## Problem to solve
Starting at the first line of the records below, transcribe each line exactly, ending with the line that contains "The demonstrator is".

Start of Data in this exercise

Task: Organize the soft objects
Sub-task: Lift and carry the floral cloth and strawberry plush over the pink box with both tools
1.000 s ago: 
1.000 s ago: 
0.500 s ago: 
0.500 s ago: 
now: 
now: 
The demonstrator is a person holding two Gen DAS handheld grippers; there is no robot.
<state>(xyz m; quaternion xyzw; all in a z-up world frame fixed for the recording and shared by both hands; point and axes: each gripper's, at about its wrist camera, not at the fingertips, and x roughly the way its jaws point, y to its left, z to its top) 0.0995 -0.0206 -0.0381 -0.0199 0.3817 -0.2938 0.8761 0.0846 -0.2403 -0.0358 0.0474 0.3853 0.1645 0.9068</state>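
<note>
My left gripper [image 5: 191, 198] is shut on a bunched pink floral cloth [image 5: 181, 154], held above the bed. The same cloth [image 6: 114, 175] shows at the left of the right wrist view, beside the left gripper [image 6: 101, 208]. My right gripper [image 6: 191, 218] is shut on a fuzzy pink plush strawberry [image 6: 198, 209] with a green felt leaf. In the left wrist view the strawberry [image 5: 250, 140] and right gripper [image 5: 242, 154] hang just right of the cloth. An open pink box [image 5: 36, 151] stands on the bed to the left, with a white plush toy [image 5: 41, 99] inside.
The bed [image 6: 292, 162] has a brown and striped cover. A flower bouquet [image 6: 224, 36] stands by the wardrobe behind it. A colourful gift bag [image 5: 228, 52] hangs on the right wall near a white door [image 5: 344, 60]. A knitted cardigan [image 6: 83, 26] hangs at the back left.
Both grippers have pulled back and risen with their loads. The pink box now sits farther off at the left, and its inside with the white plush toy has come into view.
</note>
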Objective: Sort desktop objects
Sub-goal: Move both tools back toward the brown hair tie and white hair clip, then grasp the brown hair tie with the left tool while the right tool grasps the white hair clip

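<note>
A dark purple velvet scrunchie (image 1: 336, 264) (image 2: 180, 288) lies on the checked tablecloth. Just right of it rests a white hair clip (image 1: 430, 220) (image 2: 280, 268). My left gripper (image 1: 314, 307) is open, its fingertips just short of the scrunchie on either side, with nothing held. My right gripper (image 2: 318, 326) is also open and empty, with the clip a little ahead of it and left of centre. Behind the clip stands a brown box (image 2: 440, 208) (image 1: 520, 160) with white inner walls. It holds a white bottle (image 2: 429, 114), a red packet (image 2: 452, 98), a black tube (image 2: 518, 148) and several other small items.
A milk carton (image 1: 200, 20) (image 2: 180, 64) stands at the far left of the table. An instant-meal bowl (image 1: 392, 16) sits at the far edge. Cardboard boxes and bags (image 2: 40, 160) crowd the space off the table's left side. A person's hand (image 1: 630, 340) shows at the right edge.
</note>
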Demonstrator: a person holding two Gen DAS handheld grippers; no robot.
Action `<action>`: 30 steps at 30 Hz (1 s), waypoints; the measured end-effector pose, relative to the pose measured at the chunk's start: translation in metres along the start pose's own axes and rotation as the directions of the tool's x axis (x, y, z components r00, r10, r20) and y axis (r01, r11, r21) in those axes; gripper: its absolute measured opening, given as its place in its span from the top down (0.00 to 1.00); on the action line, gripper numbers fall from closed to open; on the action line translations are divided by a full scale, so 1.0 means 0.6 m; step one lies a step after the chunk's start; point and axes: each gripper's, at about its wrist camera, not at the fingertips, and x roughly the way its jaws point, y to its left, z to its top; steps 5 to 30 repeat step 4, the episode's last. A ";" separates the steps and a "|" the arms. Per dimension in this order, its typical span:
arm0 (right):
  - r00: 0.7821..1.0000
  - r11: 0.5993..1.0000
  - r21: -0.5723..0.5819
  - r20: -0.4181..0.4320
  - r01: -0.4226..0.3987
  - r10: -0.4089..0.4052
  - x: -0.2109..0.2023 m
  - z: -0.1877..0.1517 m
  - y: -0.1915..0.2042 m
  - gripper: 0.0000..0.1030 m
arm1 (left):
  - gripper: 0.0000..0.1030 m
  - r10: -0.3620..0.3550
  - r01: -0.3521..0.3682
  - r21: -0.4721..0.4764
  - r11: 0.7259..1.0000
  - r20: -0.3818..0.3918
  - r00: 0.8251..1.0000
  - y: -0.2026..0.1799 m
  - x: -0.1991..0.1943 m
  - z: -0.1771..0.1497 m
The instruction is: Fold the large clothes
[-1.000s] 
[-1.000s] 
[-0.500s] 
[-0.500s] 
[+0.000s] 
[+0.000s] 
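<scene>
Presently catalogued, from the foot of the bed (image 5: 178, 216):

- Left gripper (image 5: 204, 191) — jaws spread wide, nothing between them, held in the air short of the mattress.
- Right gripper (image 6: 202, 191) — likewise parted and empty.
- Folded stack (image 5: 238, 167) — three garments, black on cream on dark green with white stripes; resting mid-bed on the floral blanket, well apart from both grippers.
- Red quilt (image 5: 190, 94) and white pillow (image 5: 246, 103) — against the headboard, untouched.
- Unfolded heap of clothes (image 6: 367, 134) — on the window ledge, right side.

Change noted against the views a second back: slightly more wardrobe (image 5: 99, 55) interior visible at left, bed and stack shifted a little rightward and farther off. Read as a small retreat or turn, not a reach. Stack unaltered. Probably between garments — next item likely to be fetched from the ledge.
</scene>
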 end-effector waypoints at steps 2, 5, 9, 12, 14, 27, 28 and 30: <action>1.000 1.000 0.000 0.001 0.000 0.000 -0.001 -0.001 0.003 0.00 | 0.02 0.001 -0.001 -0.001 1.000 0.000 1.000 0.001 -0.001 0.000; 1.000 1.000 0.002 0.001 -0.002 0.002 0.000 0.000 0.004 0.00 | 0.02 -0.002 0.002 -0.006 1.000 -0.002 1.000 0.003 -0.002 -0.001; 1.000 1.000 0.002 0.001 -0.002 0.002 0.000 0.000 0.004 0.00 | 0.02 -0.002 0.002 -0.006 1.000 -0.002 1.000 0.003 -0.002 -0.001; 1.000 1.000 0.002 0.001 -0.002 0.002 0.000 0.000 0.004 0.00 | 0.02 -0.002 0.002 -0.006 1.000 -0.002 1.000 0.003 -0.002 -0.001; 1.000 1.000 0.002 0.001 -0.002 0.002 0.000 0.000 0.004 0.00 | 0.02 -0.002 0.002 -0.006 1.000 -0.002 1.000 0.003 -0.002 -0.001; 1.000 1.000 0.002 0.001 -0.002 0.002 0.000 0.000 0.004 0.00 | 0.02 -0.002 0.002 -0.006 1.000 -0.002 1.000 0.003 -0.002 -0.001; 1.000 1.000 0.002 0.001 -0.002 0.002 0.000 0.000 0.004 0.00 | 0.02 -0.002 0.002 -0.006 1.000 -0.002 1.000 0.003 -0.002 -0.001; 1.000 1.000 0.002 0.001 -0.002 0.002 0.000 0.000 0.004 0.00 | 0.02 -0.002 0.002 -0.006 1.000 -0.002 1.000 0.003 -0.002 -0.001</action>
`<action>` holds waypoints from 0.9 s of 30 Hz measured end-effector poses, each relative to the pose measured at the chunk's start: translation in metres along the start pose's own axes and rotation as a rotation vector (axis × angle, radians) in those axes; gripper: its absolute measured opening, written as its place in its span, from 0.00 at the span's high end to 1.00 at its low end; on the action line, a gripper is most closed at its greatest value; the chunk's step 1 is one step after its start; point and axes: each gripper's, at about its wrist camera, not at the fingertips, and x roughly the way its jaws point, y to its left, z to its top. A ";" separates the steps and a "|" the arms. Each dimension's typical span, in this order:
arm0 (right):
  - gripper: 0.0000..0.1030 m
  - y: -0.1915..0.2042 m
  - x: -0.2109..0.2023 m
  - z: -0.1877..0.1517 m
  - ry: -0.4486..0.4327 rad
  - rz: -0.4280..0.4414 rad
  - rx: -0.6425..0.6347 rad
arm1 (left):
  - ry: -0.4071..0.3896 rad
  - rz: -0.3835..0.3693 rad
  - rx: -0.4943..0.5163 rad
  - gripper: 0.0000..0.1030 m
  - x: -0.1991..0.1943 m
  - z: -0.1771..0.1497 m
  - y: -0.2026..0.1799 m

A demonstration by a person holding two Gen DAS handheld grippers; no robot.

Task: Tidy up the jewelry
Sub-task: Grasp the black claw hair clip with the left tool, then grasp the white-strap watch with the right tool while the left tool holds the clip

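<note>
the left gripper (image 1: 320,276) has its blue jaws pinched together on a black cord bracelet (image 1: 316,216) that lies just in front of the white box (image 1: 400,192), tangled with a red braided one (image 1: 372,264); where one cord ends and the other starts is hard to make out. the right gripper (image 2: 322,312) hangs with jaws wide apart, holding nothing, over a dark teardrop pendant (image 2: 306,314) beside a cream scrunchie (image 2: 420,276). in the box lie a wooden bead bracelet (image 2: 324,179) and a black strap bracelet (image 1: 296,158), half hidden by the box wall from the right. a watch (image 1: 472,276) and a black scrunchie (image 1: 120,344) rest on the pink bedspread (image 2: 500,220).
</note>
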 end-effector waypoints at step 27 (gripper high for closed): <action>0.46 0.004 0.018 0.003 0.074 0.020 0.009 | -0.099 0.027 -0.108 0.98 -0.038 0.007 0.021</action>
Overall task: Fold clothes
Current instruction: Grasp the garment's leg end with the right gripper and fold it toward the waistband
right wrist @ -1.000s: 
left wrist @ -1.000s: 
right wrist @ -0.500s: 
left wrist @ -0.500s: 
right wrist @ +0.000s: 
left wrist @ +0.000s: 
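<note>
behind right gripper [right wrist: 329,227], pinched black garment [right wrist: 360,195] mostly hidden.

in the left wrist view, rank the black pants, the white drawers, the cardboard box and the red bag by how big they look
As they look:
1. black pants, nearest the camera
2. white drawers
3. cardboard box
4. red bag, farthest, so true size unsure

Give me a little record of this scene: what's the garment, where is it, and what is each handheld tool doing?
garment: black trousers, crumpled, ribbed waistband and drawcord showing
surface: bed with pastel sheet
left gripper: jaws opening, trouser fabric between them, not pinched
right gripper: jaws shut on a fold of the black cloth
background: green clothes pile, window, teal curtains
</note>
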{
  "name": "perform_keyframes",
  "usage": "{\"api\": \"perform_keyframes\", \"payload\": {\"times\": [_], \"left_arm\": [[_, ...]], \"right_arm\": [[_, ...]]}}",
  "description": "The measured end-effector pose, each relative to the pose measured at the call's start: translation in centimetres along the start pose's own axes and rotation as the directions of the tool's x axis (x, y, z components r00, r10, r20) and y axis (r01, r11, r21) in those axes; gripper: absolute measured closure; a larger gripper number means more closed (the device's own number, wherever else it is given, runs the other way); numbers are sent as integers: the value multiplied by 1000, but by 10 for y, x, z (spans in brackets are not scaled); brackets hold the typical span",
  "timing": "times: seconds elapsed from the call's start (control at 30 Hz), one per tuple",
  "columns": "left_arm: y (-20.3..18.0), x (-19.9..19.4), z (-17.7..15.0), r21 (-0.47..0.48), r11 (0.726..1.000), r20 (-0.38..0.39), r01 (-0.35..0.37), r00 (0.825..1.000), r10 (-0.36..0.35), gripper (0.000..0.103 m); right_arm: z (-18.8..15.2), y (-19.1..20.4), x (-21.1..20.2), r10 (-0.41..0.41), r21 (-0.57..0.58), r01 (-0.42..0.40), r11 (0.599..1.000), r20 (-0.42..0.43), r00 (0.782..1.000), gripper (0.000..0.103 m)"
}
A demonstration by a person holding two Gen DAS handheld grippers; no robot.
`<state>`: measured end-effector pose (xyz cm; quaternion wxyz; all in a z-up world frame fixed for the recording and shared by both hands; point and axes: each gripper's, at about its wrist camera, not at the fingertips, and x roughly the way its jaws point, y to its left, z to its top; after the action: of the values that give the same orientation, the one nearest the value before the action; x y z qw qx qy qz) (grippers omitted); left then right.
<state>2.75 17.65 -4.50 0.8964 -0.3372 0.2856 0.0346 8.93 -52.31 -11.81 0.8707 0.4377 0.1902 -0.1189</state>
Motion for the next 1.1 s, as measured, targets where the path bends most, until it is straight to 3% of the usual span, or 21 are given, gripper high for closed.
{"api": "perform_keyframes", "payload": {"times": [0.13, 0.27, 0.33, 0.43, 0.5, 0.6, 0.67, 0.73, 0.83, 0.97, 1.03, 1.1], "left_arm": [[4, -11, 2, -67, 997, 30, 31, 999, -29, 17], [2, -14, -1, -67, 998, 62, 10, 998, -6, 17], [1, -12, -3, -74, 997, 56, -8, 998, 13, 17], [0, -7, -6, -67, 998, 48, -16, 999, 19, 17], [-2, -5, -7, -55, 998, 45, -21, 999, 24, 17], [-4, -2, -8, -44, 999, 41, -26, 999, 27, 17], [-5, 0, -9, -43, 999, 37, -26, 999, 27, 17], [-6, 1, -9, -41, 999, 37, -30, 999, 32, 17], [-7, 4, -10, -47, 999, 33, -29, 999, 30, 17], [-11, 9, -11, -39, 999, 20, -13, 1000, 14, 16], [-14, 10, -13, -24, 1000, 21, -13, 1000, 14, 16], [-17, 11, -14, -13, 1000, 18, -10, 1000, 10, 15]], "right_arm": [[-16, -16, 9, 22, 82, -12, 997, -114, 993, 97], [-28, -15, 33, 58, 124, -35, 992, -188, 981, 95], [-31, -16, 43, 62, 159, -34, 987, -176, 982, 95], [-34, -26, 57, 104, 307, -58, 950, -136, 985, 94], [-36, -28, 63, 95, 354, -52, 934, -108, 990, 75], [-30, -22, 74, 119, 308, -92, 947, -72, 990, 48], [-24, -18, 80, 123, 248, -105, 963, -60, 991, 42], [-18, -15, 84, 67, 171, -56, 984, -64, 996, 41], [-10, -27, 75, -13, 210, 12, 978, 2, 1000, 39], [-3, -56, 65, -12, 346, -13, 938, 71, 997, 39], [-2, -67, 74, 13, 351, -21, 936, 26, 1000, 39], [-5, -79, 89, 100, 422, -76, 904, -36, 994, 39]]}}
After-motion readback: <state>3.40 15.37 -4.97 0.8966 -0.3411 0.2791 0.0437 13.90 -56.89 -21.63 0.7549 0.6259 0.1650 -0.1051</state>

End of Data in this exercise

## Expected answer
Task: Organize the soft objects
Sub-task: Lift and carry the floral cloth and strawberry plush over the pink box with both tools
1.000 s ago: 
1.000 s ago: 
0.500 s ago: 
0.500 s ago: 
now: 
now: 
The demonstrator is a person holding two Gen DAS handheld grippers; there is no robot.

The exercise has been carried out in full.